Managing distributed data in the enterprise.
Key Considerations for Managing Remote Data
Effective remote data management requires consideration of a variety of factors, including:
Central Policy-Based Control:
Efficient control requires the ability to implement central policies, set a rule once and have it work company-wide, rather than managing activities individually at different sites. However, many products claiming "central control," in fact, require Administrators to set policy through a unique connection to each remote node whenever business requirements change.
Wide Area Network (WAN) Network Bandwidth Utilization:
Because they move data between locations, remote data solutions must accommodate bandwidth restrictions. They should have features that enable efficient bandwidth use, such as byte-level data transfer, bandwidth throttling, multi-streaming, and compression. Also, the less overhead information a product adds to transmitted data, the better. Since remote connections may become impaired, companies need the ability to restart at the point of failure and re-route information flow to alternate networks.
Security and Data Integrity:
Effective solutions should authenticate all sending and receiving nodes prior to data transfer, encrypt data during transmission, use a single firewall port, and minimize firewall rules. 100% data integrity is also essential, especially for remote backup using tape; corrupted data on the tape is one of the primary causes of recovery failure.
Remote Process Automation and Application Interfacing:
Automating processes and remote application interface can eliminate manual intervention at remote locations.
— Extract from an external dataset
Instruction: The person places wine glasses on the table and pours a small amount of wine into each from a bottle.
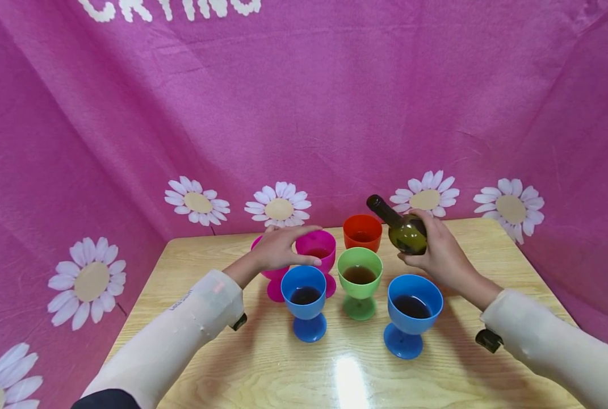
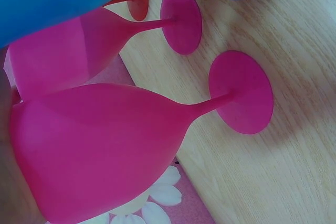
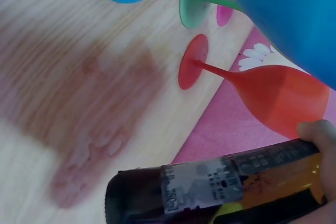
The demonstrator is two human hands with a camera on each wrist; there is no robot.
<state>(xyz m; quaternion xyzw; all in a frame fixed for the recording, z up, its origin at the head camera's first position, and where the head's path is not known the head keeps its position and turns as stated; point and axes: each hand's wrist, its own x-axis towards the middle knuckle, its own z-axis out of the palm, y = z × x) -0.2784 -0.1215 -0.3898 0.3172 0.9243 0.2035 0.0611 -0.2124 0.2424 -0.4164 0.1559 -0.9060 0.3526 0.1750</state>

The chosen solution must integrate with applications that have a native backup package and ensure integrity by accessing data through applications instead of at the database, filesystem, or disk levels. Additionally, remote solutions should automate any custom or script-based processes needed prior, during or after data transmission.
Heterogeneous System Support:
Since most companies have a variety of computing platforms and applications, it is important to choose a solution that supports a heterogeneous environment.
Additional Requirements for Remote Data Backup
Remote office backup requires more than just writing data to tape. It must address data integrity and accuracy, automatic operation, offsite storage, and of course, restoration. The best solutions eliminate manual effort at remote sites.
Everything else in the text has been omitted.